▶ WORK REQUIRED: Your task is to copy each line of the material that includes "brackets".

Segment Open

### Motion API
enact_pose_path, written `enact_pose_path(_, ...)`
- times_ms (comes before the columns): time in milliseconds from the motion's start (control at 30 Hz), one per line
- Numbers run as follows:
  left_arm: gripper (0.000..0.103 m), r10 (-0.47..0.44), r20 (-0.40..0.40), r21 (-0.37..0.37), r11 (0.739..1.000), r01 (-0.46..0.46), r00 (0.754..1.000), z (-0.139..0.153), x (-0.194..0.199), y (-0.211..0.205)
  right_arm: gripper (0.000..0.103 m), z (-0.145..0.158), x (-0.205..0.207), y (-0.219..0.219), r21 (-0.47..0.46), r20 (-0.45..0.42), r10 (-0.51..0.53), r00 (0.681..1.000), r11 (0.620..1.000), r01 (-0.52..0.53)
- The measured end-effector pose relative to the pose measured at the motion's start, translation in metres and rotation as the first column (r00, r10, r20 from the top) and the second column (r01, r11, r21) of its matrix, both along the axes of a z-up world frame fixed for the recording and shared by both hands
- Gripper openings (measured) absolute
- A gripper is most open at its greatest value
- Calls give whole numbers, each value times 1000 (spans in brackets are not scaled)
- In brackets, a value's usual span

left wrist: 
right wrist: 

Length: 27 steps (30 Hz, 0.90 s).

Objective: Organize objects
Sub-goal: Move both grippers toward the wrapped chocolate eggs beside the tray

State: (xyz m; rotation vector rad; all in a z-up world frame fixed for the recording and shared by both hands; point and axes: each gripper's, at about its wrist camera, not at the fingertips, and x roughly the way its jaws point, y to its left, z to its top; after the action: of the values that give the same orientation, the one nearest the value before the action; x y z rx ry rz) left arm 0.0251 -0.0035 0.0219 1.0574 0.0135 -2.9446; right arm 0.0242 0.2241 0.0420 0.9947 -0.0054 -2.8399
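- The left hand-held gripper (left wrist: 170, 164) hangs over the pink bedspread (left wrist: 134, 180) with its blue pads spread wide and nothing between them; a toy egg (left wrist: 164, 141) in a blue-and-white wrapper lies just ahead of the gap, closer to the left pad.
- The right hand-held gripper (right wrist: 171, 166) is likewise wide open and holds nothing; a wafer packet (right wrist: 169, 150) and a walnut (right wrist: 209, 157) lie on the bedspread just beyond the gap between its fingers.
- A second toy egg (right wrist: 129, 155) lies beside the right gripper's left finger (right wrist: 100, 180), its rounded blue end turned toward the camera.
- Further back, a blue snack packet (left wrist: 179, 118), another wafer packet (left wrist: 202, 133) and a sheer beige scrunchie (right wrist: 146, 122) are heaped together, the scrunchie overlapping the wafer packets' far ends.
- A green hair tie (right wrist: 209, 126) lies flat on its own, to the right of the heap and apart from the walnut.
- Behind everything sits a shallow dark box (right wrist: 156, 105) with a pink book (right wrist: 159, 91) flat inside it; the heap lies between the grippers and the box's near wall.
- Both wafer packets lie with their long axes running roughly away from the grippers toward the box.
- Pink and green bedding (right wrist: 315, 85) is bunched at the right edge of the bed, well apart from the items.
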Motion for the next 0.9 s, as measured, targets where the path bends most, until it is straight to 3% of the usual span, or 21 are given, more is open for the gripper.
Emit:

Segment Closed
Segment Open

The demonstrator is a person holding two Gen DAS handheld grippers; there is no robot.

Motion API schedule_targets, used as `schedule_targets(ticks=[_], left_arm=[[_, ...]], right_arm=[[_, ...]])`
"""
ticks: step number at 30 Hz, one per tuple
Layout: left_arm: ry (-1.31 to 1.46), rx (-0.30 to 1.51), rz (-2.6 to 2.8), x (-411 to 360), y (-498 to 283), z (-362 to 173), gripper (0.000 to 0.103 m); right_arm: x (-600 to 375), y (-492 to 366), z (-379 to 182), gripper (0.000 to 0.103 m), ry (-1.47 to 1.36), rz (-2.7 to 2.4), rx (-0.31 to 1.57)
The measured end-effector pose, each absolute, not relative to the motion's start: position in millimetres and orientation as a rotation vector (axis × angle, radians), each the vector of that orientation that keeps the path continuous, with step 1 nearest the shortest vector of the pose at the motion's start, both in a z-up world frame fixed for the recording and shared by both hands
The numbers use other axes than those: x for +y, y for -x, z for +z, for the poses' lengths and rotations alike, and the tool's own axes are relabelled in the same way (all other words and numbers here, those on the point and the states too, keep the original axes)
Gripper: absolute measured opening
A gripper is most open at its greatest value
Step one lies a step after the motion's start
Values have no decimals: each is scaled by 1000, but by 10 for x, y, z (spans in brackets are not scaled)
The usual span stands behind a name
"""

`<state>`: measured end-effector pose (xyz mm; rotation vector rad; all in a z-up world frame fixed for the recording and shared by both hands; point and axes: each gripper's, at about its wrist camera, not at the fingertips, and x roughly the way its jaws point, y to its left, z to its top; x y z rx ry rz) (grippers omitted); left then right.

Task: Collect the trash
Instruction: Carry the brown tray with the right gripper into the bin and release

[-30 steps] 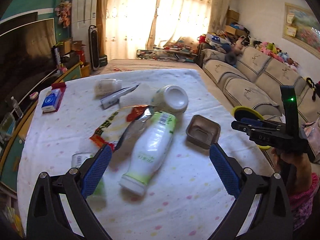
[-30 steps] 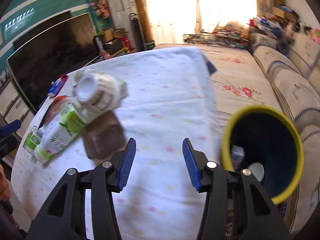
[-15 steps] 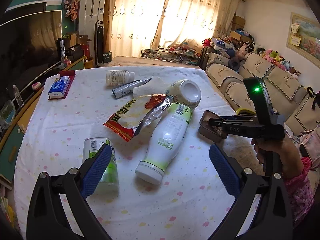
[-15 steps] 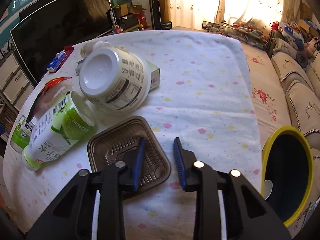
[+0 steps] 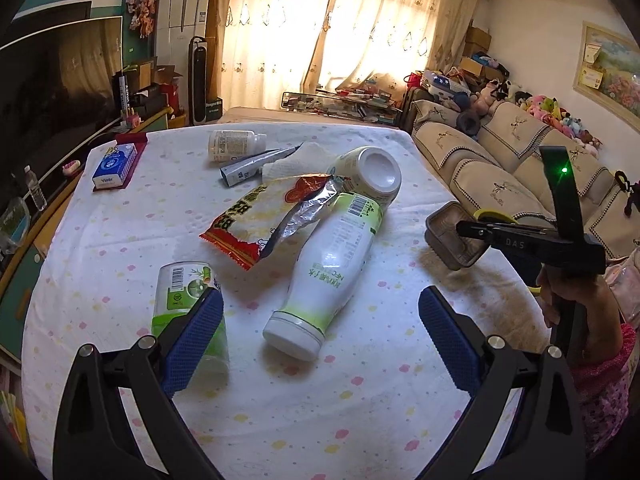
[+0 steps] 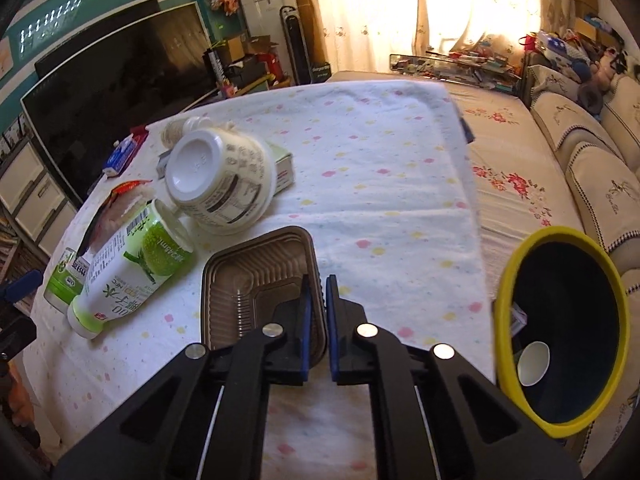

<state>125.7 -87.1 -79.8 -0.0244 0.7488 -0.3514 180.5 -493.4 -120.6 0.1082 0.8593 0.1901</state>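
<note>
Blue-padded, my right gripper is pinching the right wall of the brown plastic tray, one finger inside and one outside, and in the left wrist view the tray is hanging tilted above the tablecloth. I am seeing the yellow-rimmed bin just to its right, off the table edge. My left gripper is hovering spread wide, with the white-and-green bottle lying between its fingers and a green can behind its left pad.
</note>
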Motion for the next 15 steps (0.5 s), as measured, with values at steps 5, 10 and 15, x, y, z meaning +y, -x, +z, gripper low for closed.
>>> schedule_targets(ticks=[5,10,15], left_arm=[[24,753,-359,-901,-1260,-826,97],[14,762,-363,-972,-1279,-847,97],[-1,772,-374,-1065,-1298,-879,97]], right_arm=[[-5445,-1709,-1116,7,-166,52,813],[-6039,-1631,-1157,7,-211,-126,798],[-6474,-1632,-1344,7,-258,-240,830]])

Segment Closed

▶ EXERCISE RESPONSE:
- Calls give whole numbers, each value times 1000 (spans in brackets are not scaled)
- In brackets, a value's usual span
Values have no decimals: each is scaled by 1000, but by 10 for x, y, z (spans in brackets are not scaled)

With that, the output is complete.